--- WHAT YOU ARE ASKED TO DO ---
Repeat the following data exactly, omitting pictures.

══════

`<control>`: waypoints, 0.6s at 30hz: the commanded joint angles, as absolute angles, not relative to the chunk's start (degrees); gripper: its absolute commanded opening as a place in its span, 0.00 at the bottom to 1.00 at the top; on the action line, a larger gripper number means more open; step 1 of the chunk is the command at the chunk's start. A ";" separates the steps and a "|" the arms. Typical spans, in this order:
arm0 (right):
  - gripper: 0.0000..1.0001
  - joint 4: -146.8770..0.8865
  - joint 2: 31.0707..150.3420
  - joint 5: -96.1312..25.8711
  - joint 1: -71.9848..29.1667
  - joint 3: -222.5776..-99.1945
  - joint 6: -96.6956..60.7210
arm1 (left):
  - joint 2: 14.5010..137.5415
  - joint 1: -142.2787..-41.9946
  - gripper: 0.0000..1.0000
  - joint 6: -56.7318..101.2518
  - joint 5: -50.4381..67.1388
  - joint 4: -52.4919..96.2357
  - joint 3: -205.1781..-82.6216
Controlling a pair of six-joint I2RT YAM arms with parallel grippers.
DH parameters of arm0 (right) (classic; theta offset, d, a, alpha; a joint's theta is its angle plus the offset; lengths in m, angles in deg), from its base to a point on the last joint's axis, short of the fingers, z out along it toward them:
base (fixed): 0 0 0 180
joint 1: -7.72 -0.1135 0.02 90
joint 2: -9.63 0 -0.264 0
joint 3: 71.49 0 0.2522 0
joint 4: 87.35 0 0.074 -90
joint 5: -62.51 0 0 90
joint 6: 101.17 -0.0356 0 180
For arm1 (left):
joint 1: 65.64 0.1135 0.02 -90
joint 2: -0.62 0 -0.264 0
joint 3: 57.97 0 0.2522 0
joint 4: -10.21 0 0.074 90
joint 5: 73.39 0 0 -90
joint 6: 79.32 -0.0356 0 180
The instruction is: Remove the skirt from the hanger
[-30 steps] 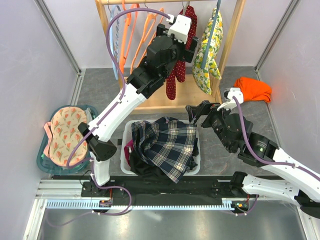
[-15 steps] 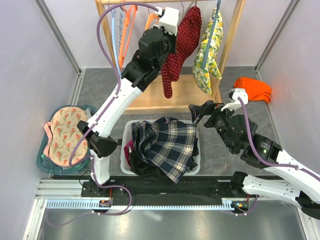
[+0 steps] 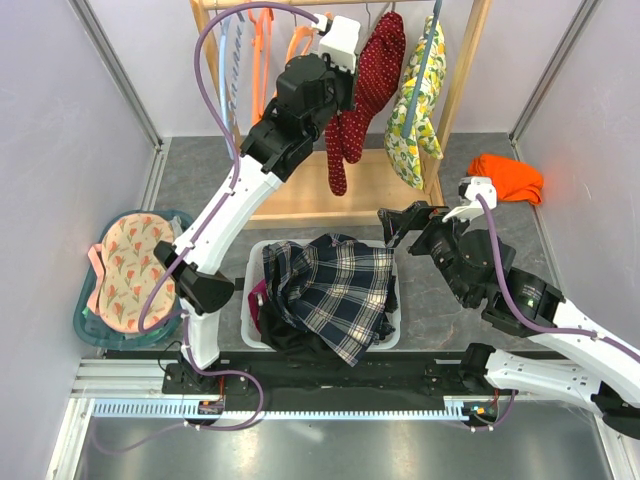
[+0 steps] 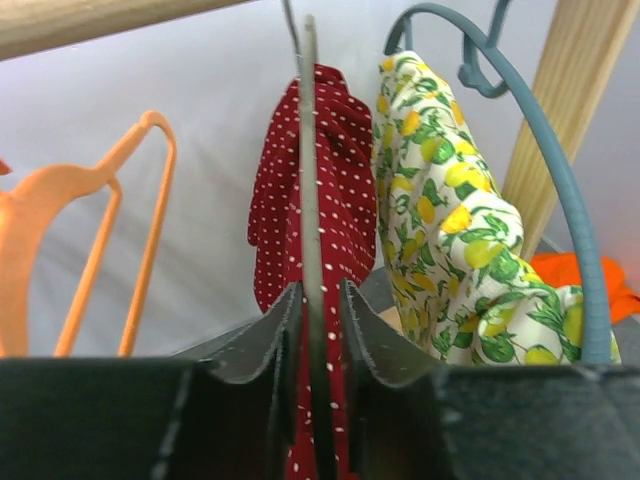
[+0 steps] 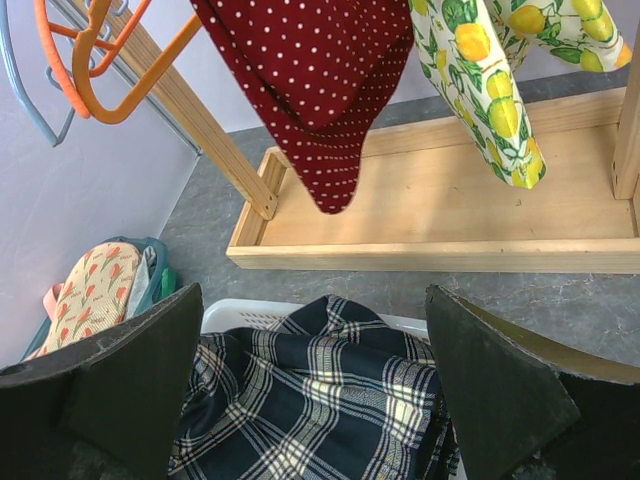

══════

--- SOLUTION FOR THIS TASK ---
`<control>`: waypoints, 0.6s at 30hz: the commanded joint angles, as absolute angles, not relative to the chunk's start (degrees); gripper: its absolute commanded opening as a place in its span, 0.00 at the bottom to 1.00 at the top; on the action line, a larger gripper number means more open; step 1 of the chunk is the command at the chunk's start. A ";" separates the steps and a "|" the arms. Typical spans, in this order:
arm0 (right):
  - gripper: 0.0000..1.0001
  - joint 4: -146.8770..0.8865
  - joint 2: 31.0707..150.3420
  - joint 5: -96.1312..25.8711
  - joint 1: -71.9848..29.1667
  - joint 3: -222.5776..-99.1945
  - joint 6: -96.6956..60.7210
arm1 (left):
  - joint 2: 14.5010..137.5415
  - joint 1: -142.2787..-41.9946
  - gripper: 0.0000..1.0000
  - joint 6: -56.7318..101.2518
  - joint 5: -50.4381..67.1388
  - joint 4: -52.4919..96.2357
  - joint 3: -205.1781..-82.6216
Controlling a pair of six-joint I2RT YAM arms with parallel grippers.
DH parameters of arm0 (right) (classic; theta offset, d, a, alpha; a joint's theta is its angle plus the offset; lengths in m, angles in deg), from its base to a point on the last joint's axis, short of the fingers, z out along it toward them:
base (fixed): 0 0 0 180
joint 1: -7.72 -0.1135 0.02 90
joint 2: -9.63 0 -0.264 0
joint 3: 71.49 0 0.2522 0
joint 4: 87.35 0 0.074 -90
joint 5: -62.51 0 0 90
joint 6: 101.17 -0.0356 0 180
For arm1 (left):
joint 1: 65.64 0.1135 0.02 -90
joint 2: -0.62 0 -0.264 0
joint 3: 57.97 0 0.2522 0
joint 4: -10.21 0 0.074 90
joint 5: 73.39 0 0 -90
joint 6: 79.32 -0.0356 0 180
The instruction is: Remove the skirt from the hanger
[-30 steps] 
[-15 steps] 
[+0 steps] 
[+0 steps] 
[+0 steps] 

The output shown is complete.